Grant es el héroe secreto.
Cuando Peter Bogdanovich lo entrevistó, Ford admitió que su
proyecto de filmar la vida de Grant era incompatible con su
pudor de mostrarlo como un alcohólico. Su temor era destruir
uno de los grandes mitos americanos; pero uno sospecha que si
hubiera vivido más años, habría llevado adelante su proyecto,
porque la leyenda y el mito ya habían dejado de interesarle.
El Grant de Ford bebe por
lucidez, porque en la guerra que conduce por necesidad histórica
divisa la barbarie que cobra su tributo humano para alimentar
la caldera de la civilización. Es alcohólico por las mismas
razones de Doc Holliday en Pasiones de los fuertes, que
recita con Hamlet el retrato de su condición: La conciencia
nos convierte en cobardes.

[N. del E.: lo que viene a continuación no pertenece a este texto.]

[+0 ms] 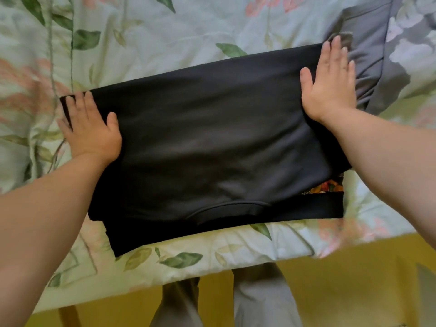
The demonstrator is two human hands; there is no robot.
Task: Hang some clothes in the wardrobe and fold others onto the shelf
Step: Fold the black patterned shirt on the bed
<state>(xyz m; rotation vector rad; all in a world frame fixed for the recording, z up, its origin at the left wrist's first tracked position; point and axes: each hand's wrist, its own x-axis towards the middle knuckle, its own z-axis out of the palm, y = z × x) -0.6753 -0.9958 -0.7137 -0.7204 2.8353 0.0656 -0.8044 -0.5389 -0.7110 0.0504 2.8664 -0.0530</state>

Y por las mismas de todos los
médicos de Ford, testigos demasiado próximos de las tenues fronteras
entre sacrificio y necesidad, dolor y progreso, vida y muerte.
Su último héroe fue, notablemente,
una mujer, la doctora de Siete mujeres (1965) que se
entrega a los bárbaros para salvar a un recién nacido. Y cuando
se ve a esta versión femenina de Ethan Edwards preparar su venganza
y su propia muerte, se presiente el papel que con sus complejos
personajes tuvo John Ford en el arte de este siglo: representar
la tragedia del individuo en la construcción del futuro.